But then they’d have to admit that some people have different skill sets, then they’d have to admit that some contributions to society are more valuable than others, then they’d have to give up on their Marxist victim narrative.
“Human brings are born with different capacities. If they are free, they are not equal. If they are equal they are not free”. Solzhenitsyn
What? That’s crazy talk. What parent wouldn’t be happy when their 7 year old age home and was assessed as having the optimal strengths to pursue a career as a fast food worker? What parent wouldn’t be thrilled their star athlete all state football 15yo had decided and qualified for school training as an adult entertainer? And I’m sure all the parents of the kindergarten class have the money for space camp when their kids decide they all want to be astronauts. I see no possible problems here or social issues that could arise like job markets or over specialization, mid caragorization, controversy over altitude testing etc. I mean- so many college grads get out of school after 4 years to find their knowledge base obsolete or outdated, I’m sure that what they learned in middle school would still be valid in a specialized career path when they went to work in 8-10 years.
Then raise their funding. US schools are barely making it now with the cookie cutter stuff. You want individual attention then support a tax increase to be used solely by education.
Yeah. Most places I look now days everyone is talking about how well they are paid, how easy good jobs are to find, and all the extra money they have. Raising taxes enough to basically pay for skilled private tutors for every child in America wouldn’t likely put a strain on any of them. Plus they’d be thrilled in a decade when kids basically raised for a specific job with a tailor made education entered the workforce and started competing against them for jobs using the education they paid for. I see no chance that could go wrong, or that certain areas might get more funding and better quality programs than others based on socio economic factors. No chance of corruption, and finding a way to ensure uniform quality across millions of specialized tailored education programs and track all the teacher/student pairs to ensure no abuses would be a breeze too.
The school district next to mine had to cut their school week down to just 4 days and also cut their days down to about 6 hours. I’m sure even with a substantial raise in taxes dedicated to education there would be so many holes to fill that nothing overall would change. As in the kind of system the post suggests wouldn’t appear but at least my school wouldn’t have desks falling through the floor.
Yes. It would be nice to see schools brought up to a reasonable standard before we sunk millions or billions into radical changes. I mean, if the government invested $200 million on high speed bullet trains but didn’t have enough money to upgrade and keep up the train tracks- what good does it do asides bragging rights? If you can’t even finance free lunch programs, after school programs, music, social studies, basic supplies and facilities, but you have invested a ton on teachers who don’t have what they need to do their jobs, and can’t make a decent wage, what then? And how do you attract the high numbers of dedicated and skilled teachers you’d need if the compensation package makes a fast food manager job look competitive?

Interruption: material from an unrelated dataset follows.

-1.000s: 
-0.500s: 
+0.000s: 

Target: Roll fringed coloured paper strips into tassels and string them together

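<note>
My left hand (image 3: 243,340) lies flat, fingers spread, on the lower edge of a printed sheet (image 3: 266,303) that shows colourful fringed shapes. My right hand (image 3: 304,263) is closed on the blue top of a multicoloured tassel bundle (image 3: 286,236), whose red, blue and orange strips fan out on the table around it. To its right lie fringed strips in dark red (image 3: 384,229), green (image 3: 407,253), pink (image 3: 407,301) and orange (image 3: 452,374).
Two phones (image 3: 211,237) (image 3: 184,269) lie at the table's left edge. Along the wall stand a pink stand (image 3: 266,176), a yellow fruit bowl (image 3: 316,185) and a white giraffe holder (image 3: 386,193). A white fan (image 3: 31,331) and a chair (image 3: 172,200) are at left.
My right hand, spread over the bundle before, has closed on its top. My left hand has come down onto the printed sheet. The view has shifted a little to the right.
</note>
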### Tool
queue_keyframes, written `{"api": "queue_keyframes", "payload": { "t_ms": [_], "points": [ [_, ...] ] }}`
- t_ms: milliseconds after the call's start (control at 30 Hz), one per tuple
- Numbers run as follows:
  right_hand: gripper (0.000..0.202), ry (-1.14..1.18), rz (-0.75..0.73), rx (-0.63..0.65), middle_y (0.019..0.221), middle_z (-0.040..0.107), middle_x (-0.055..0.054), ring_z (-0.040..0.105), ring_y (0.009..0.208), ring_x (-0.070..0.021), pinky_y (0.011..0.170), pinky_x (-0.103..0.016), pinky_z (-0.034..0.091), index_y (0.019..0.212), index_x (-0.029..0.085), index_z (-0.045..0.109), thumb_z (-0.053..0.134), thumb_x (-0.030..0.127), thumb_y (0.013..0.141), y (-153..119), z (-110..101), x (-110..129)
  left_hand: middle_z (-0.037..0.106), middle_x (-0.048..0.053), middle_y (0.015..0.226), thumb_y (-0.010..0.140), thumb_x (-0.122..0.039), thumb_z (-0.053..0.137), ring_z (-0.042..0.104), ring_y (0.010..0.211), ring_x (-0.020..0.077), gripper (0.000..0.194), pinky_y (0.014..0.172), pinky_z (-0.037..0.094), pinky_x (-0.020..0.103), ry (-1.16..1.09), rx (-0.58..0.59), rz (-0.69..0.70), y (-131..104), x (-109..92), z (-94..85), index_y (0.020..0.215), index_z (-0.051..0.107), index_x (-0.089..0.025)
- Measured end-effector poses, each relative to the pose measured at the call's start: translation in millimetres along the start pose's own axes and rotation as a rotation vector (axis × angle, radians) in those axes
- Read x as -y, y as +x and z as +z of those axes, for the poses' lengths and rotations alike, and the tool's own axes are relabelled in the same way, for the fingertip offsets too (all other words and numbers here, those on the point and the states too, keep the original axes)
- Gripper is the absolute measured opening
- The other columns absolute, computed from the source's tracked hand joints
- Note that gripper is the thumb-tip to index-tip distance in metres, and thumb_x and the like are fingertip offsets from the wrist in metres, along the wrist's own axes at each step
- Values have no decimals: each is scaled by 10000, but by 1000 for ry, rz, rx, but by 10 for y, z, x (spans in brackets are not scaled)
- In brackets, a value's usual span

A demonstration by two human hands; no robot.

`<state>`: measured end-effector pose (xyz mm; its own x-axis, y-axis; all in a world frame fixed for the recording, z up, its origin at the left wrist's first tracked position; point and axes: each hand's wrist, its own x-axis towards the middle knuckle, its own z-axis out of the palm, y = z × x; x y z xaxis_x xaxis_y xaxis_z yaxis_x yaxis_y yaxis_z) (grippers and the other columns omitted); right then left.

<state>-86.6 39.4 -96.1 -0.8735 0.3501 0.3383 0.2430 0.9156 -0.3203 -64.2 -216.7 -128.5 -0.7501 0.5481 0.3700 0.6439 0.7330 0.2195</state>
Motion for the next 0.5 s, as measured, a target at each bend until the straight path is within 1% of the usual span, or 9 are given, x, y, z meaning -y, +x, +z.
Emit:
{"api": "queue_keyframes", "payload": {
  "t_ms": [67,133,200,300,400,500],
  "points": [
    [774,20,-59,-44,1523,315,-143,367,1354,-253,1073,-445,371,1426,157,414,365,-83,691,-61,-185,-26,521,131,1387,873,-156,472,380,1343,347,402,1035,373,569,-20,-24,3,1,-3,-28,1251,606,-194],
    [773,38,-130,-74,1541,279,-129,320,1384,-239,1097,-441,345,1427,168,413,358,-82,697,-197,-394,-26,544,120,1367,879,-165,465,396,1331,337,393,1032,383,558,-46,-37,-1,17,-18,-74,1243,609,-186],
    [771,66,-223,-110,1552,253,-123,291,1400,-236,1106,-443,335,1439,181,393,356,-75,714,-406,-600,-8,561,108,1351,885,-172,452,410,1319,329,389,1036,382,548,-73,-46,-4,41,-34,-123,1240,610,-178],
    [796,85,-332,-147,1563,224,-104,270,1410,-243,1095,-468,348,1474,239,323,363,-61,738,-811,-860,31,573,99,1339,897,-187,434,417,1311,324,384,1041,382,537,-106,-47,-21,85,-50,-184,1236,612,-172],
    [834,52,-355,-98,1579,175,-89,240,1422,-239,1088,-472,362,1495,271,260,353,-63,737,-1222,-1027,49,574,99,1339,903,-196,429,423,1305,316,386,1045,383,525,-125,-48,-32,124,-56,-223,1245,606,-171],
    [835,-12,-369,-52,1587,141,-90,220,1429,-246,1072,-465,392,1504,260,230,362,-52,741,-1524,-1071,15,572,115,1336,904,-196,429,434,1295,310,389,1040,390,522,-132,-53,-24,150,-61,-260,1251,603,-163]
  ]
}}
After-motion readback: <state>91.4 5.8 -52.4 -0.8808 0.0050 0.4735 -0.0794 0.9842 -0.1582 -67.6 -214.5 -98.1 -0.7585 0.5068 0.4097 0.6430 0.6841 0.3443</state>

succinct and true. Plus redundant since we already have a system of post high school education designed to allow you to find and tailor the education of your choosing, with school and private resources to help you determine the path you’d like. The general ed you receive pre college isn’t meant to do anything except give you a well rounded basis and tools to explore the world and find your way as a citizen of basic competence. After that your life is in your own hands and success or failure are by your own merits (well... barring prejudices etc...) how can someone else tell you what you should do or what you want to do with your life? You’re given enough education to try and find that for yourself.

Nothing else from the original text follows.